→ Task statement:
Wherever the string "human" appears in the records, return the line that holds it.

→ Items listed in a dataset:
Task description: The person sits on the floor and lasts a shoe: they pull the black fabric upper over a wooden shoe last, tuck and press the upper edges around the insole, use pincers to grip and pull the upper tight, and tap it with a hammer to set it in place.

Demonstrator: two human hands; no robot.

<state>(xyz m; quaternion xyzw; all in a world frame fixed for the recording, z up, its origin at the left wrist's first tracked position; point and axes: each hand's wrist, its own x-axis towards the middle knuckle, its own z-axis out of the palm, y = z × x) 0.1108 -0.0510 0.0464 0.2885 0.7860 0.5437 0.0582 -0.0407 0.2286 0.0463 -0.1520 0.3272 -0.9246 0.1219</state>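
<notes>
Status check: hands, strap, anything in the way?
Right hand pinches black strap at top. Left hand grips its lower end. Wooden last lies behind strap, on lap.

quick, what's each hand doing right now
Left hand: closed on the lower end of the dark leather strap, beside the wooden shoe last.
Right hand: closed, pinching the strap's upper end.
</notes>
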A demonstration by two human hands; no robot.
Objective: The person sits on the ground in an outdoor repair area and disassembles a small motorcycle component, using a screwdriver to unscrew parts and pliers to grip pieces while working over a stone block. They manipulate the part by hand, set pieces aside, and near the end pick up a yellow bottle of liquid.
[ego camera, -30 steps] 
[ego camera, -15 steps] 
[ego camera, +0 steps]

→ Exercise solution:
Demonstrator: two human hands; no robot.
A demonstration by two human hands; no robot.

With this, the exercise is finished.